--- DATA BLOCK Enclosed Below ---

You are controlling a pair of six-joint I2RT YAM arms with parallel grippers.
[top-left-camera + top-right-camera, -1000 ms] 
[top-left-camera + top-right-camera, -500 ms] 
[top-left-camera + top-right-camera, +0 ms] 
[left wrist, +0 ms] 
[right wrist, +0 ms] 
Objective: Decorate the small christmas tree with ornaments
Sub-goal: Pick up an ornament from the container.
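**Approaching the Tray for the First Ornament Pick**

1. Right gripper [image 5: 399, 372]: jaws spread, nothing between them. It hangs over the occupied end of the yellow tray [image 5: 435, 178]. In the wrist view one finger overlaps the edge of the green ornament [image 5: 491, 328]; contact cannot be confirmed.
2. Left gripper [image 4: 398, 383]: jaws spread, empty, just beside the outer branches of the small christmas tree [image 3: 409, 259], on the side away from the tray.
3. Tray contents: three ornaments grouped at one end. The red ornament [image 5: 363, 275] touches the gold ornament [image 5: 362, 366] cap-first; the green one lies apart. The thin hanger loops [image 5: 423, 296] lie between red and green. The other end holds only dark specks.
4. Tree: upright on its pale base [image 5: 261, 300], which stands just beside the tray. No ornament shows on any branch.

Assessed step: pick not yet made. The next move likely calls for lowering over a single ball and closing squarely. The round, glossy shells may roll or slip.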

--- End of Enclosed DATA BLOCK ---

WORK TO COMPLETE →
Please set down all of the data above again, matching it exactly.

SOLUTION →
You are controlling a pair of six-joint I2RT YAM arms with parallel grippers.
[top-left-camera + top-right-camera, -1000 ms] 
[top-left-camera + top-right-camera, -500 ms] 
[top-left-camera + top-right-camera, +0 ms] 
[left wrist, +0 ms] 
[right wrist, +0 ms] 
Objective: Decorate the small christmas tree with ornaments
Sub-goal: Pick up an ornament from the container.
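**Approaching the Tray for the First Ornament Pick**

1. Right gripper [image 5: 399, 372]: jaws spread, nothing between them. It hangs over the occupied end of the yellow tray [image 5: 435, 178]. In the wrist view one finger overlaps the edge of the green ornament [image 5: 491, 328]; contact cannot be confirmed.
2. Left gripper [image 4: 398, 383]: jaws spread, empty, just beside the outer branches of the small christmas tree [image 3: 409, 259], on the side away from the tray.
3. Tray contents: three ornaments grouped at one end. The red ornament [image 5: 363, 275] touches the gold ornament [image 5: 362, 366] cap-first; the green one lies apart. The thin hanger loops [image 5: 423, 296] lie between red and green. The other end holds only dark specks.
4. Tree: upright on its pale base [image 5: 261, 300], which stands just beside the tray. No ornament shows on any branch.

Assessed step: pick not yet made. The next move likely calls for lowering over a single ball and closing squarely. The round, glossy shells may roll or slip.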

The answer has been written out completely.